[PATCH 05/19] lpfc: Add WQ Full Logic for NVME Target

James Smart <jsmart2021@xxxxxxxxx> · Wed, 24 Jan 2018 14:45:34 -0800

I/O conditions on the nvme target may have the driver submitting
to a full hardware wq. The hardware wq is a shared resource among
all nvme controllers.
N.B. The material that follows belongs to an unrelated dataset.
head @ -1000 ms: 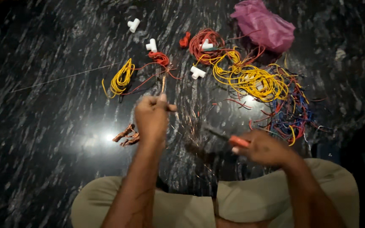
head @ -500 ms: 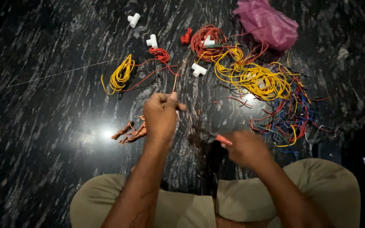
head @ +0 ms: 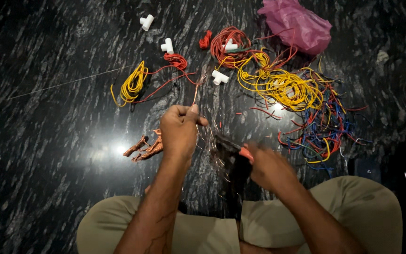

When the driver hit a full wq, it failed the
io posting back to the nvme-fc transport, which then escalated it
into errors.

Correct by maintaining a sideband queue within the driver that is
added to when the WQ full condition is hit, and drained from as soon
as new WQ space opens up.

Signed-off-by: Dick Kennedy <dick.kennedy@xxxxxxxxxxxx>
Signed-off-by: James Smart <james.smart@xxxxxxxxxxxx>
---
 drivers/scsi/lpfc/lpfc_crtn.h  |   1 +
 drivers/scsi/lpfc/lpfc_nvmet.c | 116 +++++++++++++++++++++++++++++++++++++++++
 drivers/scsi/lpfc/lpfc_nvmet.h |   1 +
 drivers/scsi/lpfc/lpfc_sli.c   |   3 ++
 drivers/scsi/lpfc/lpfc_sli4.h  |   5 +-
 5 files changed, 125 insertions(+), 1 deletion(-)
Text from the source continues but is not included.